Ferroptosis inhibition attenuates inflammatory response in mice with acute hypertriglyceridemic pancreatitis

Figure 4 The inhibition of ferroptosis attenuated P-407 + Caerulein-induced hypertriglyceridemic pancreatitis in mice (n = 4).
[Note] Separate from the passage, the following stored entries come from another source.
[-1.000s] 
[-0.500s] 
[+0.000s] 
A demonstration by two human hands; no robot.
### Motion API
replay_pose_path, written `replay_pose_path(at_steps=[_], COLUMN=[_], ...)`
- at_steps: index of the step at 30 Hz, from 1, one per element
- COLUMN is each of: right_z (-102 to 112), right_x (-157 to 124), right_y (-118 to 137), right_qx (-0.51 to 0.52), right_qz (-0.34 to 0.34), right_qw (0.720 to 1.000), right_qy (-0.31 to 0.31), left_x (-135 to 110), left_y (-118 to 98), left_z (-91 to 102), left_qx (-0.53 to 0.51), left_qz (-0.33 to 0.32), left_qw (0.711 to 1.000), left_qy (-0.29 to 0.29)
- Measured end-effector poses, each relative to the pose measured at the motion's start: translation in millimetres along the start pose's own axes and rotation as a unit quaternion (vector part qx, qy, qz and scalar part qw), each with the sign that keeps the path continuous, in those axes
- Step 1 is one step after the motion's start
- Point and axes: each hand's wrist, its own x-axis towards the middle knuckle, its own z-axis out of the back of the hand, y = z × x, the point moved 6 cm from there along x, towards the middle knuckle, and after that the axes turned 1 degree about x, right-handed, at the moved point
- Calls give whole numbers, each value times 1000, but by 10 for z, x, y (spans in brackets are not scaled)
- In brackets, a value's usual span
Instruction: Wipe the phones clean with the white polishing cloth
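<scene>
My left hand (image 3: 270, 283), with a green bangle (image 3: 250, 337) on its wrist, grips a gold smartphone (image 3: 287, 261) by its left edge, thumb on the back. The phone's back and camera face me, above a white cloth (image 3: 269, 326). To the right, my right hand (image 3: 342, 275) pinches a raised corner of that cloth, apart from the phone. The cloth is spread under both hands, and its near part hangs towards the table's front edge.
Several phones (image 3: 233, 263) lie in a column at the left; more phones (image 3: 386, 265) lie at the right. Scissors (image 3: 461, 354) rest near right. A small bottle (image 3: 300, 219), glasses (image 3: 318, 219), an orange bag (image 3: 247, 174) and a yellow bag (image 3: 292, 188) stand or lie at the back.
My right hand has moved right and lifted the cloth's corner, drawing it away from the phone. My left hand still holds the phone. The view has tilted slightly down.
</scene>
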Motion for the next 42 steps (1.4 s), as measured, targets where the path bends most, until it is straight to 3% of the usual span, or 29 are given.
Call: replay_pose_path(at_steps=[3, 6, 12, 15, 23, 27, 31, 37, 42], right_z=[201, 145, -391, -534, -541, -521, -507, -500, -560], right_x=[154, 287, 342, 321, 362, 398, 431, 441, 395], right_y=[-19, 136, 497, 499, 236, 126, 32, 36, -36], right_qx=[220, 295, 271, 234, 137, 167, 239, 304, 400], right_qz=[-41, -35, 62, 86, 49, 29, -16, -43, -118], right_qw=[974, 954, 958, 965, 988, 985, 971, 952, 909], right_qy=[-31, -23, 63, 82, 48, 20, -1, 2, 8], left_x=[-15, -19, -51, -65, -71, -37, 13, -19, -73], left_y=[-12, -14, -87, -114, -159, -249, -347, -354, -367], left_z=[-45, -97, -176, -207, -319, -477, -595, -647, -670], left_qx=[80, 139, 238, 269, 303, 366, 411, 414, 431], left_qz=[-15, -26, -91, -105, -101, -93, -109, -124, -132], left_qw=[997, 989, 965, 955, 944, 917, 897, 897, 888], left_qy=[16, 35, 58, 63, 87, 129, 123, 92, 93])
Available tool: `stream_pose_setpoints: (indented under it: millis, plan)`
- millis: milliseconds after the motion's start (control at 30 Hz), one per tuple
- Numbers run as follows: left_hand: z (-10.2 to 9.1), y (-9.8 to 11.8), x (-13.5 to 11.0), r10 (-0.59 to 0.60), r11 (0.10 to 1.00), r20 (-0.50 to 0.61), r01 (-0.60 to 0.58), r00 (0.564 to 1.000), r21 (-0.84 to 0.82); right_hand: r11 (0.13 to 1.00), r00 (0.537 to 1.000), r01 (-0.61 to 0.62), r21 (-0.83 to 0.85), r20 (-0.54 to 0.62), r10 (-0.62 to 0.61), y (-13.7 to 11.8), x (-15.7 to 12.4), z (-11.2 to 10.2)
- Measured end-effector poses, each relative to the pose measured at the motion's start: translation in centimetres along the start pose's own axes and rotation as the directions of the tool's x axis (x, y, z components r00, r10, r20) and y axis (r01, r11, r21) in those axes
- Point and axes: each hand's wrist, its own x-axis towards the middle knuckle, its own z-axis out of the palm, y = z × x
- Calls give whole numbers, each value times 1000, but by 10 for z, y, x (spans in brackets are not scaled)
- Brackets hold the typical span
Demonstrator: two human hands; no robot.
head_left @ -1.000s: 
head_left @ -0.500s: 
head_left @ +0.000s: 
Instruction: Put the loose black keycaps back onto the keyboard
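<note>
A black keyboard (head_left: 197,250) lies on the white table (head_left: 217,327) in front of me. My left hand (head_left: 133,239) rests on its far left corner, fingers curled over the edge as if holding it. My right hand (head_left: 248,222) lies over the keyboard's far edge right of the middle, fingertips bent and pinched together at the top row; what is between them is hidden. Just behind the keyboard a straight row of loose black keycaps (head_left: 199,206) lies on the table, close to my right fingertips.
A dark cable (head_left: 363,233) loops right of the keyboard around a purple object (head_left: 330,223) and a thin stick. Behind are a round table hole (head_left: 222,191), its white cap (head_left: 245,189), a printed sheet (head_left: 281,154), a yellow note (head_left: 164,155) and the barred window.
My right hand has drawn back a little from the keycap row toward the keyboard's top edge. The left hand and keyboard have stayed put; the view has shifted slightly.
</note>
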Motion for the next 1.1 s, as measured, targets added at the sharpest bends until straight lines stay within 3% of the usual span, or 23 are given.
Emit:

A: Immunohistochemistry for Glutathione peroxidase 4 in the pancreas tissues of the P-407 + Caerulein (CAE) and P-407 + CAE + Ferrostatin-1 (Fer-1) groups; B: The malonaldehyde levels; C: The glutathione levels; D: Fe²⁺ levels in pancreases of P-407 + CAE and P-407 + CAE + Fer-1 groups; E: Hematoxylin–eosin (HE) staining and histological scores of the pancreas; F: HE staining and histological scores of the lung; G: HE staining and histological scores of the kidney; H: Serum tumor necrosis factor-α, interleukin (IL)-1β, and IL-6 levels of the P-407 + CAE and P-407 + CAE + Fer-1 groups. NOX: NADPH oxidase; ROS: Reactive oxygen species; CAE: Caerulein; MDA: Malonaldehyde; Fer-1: Ferrostatin-1; GSH: Glutathione; GPX4: Glutathione peroxidase 4; TNF: Tumor necrosis factor; IL: Interleukin.